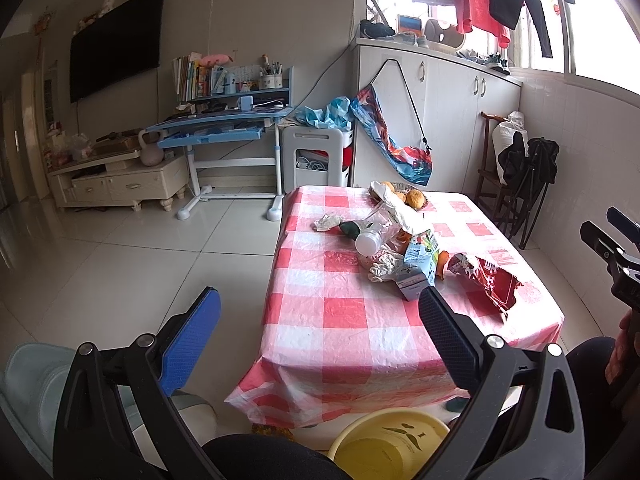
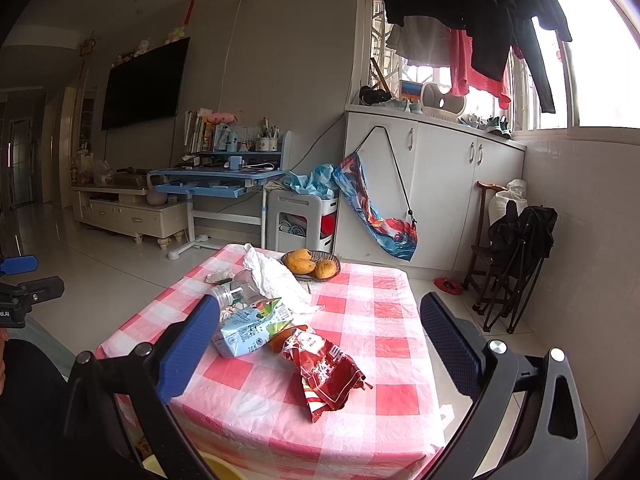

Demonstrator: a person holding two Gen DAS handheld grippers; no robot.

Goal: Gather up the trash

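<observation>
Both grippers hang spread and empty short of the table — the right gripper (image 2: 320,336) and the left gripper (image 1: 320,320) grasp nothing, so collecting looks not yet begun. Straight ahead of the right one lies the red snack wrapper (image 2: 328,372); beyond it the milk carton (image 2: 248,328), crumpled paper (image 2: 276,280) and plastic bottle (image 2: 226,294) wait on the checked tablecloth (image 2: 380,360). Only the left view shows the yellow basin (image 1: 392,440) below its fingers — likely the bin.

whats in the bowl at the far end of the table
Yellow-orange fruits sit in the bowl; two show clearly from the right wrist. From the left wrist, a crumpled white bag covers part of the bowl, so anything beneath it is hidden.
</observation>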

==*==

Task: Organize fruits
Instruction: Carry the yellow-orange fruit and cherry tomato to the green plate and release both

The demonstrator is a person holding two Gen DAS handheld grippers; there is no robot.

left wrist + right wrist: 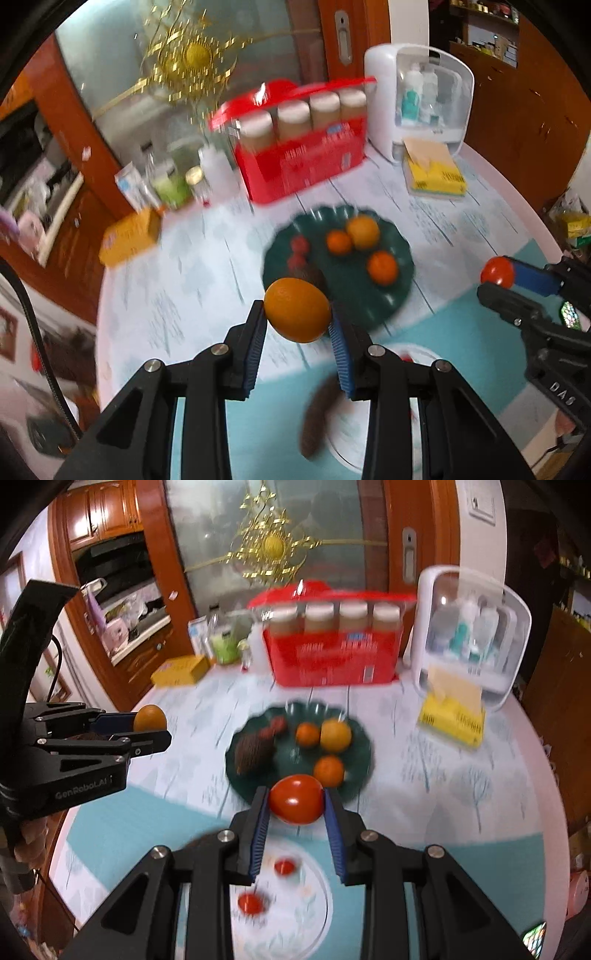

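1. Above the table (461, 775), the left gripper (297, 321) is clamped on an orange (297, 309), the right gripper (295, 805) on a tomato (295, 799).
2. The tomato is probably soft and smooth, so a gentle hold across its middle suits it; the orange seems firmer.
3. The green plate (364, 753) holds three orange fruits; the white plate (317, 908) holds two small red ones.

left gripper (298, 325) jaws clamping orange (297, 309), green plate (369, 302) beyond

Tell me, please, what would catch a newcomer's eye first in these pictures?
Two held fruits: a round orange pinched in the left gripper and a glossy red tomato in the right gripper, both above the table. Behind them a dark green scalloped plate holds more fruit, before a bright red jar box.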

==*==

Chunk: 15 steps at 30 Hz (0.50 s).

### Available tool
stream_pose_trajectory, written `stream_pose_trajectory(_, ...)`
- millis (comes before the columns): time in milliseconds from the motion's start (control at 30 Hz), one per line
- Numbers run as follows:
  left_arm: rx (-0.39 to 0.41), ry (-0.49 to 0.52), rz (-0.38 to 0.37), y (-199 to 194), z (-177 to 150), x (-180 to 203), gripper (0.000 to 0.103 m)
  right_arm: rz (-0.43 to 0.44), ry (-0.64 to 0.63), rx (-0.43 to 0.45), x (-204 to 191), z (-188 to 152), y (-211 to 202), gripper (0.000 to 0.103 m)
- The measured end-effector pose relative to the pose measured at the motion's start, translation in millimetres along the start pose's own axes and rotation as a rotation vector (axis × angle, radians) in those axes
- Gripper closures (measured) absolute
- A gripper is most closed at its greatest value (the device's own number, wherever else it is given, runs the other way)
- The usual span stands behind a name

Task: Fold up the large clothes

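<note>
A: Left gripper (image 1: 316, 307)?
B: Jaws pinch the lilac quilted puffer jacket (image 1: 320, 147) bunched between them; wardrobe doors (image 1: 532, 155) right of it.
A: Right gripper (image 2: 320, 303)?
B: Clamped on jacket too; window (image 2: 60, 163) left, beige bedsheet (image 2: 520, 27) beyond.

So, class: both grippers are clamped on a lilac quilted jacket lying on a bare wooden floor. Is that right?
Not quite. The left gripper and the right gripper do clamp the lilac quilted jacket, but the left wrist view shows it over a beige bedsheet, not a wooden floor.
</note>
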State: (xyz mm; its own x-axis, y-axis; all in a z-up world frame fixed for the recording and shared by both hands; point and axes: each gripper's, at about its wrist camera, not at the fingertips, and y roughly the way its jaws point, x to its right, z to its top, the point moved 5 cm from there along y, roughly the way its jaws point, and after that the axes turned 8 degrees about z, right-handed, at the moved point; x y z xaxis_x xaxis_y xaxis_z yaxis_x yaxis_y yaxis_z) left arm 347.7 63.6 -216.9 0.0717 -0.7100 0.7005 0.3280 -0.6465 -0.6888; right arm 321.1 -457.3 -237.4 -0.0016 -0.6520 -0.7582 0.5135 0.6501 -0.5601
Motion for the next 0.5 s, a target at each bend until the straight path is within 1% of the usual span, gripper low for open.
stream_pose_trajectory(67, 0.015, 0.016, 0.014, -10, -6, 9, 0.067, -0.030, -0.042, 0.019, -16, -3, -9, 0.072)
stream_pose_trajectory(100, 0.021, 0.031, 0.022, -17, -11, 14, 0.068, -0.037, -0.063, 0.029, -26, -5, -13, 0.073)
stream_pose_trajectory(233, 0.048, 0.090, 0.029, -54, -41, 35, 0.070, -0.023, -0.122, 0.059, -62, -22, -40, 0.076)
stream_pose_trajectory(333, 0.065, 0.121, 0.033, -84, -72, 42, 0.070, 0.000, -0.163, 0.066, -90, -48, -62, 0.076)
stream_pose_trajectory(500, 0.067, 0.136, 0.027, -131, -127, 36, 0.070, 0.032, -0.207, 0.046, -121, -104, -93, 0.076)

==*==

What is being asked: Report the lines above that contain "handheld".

Completed exercise:
Demonstrator: a person holding two Gen DAS handheld grippers; no robot.
The demonstrator is a person holding two Gen DAS handheld grippers; there is no robot.

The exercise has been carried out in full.